TASK DESCRIPTION -
Repeat the data below in full and exactly.

SUPPLIED DATA -

Start of Block

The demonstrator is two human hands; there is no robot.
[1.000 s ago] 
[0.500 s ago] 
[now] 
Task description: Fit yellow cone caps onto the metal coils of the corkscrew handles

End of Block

RESPONSE -
The demonstrator is two human hands; there is no robot.
[1.000 s ago] 
[0.500 s ago] 
[now] 
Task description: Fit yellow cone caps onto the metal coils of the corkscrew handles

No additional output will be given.